The best GPs develop what you could call a diagnostic reflex. They don't jump to treatment. They don't run every test available. They listen, observe, form a picture, and then act.

Companies need the same reflex. Before optimizing any metric, before automating any sequence, before sending any message: what is this person's actual situation right now?

I spend my working life crossing between domains: code, design, marketing, logistics, retail, and more. Not because I planned it that way, but because that's how my brain works. And the one thing I've noticed across every project, every venture, every product: the moment you lose the ability to hold the whole picture of one person's experience, you start optimizing for your own convenience instead of theirs.

The metrics will look great. They always do when you're measuring what's easy to measure.

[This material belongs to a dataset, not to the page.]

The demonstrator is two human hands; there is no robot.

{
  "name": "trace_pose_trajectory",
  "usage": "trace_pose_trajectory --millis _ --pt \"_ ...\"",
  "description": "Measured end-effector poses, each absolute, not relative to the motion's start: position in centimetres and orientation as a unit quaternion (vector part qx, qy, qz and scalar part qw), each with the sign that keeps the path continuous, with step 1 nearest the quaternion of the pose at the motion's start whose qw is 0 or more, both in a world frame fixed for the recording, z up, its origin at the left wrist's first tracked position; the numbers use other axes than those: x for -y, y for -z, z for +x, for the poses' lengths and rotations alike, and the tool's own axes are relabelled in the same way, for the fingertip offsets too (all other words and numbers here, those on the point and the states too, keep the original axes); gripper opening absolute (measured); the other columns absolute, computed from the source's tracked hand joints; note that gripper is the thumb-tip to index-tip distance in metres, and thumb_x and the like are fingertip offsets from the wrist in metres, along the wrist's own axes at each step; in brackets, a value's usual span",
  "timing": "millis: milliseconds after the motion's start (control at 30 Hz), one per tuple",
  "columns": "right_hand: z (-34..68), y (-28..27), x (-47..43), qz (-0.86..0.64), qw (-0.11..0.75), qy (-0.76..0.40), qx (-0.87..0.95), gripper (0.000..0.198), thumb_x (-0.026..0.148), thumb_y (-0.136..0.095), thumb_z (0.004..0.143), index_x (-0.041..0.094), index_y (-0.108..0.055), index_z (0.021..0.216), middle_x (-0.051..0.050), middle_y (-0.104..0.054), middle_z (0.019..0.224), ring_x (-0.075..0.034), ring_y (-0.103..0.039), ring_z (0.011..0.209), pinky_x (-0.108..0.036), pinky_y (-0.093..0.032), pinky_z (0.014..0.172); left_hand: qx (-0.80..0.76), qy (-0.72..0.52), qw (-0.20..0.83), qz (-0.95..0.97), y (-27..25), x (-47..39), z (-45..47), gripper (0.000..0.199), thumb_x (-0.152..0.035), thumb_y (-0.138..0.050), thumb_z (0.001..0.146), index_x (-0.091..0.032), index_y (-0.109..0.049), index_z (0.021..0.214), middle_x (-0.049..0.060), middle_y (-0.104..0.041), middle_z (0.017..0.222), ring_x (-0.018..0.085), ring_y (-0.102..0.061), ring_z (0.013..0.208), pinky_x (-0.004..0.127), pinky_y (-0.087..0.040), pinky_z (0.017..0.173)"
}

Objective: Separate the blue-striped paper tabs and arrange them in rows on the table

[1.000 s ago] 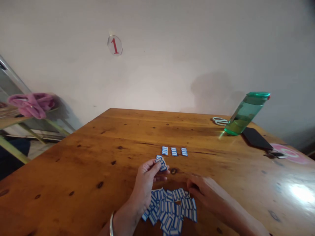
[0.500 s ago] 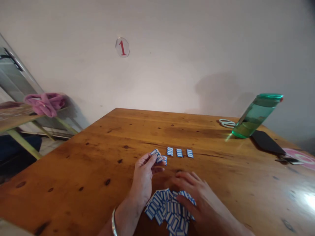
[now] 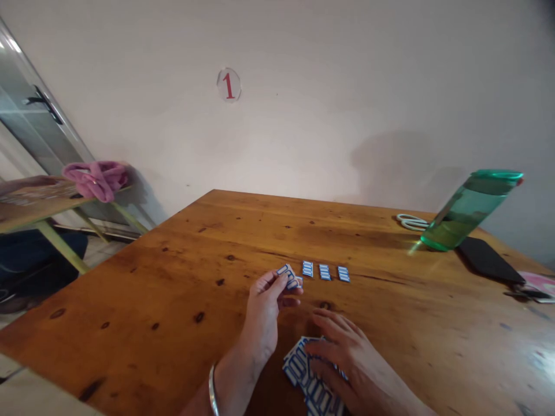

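Observation:
Pinched between the thumb and fingers of my left hand (image 3: 263,306) is a small stack of blue-and-white label cards (image 3: 289,276). One more card edge shows just behind those fingers; whether it is held or lies on the table I cannot tell. My right hand (image 3: 358,355) rests over a loose pile of the same cards (image 3: 297,365), its fingers apart and touching the top ones. It covers much of the pile. Beyond my hands, three cards lie in a row: a left card (image 3: 307,268), a middle card (image 3: 324,272) and a right card (image 3: 343,274).
The wooden table (image 3: 173,289) meets a pale wall. At the right stand a green bottle (image 3: 472,211), a white cable (image 3: 411,222), a black flat case (image 3: 489,260) and a pink round item (image 3: 540,281). Leftward, another person's arm (image 3: 26,184) lies by pink cloth (image 3: 97,178) on a side table.
The view has turned slightly left, so everything sits further right. My right hand has settled lower over the pile, hiding more of it. My left hand keeps its cards.

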State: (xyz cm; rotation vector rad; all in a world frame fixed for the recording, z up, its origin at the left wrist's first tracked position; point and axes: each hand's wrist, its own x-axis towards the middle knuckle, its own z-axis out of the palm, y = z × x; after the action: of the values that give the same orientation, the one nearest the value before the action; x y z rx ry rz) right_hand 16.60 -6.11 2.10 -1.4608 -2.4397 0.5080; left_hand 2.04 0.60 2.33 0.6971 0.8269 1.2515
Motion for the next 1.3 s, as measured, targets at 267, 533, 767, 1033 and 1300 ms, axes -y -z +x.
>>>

The customer will be gone before any dashboard tells you why.


Rabbit Hole

If you're rethinking how you read customer signals, Critical Demand Signals Nobody Talks About digs into the signals most founders overlook entirely. If your signups look healthy but conversions don't, Your Signups Are Lying to You explains why the numbers might be telling you the wrong story. And for a deeper look at how your product and landing page create different kinds of understanding, see Your Users Need Two Aha Moments.


  1. A systematic review found that formal GP involvement in specialist care left most health outcomes unchanged, but improved functional outcomes and patient retention, particularly for chronic conditions. "Does primary medical practitioner involvement with a specialist team improve patient outcomes?" (British Journal of General Practice, 2002).
  2. BetterCloud reports the average company uses 106 SaaS applications as of 2024. Zylo data shows larger firms average 897 applications with only 29% integration rate.
  3. CDP dissatisfaction data from industry surveys cited by CMSWire and Celebrus. Satisfaction rates: segmentation 29%, personalization 22%. The 90% dissatisfaction figure comes from analyst reports referenced in these surveys, though the underlying methodology is not fully transparent.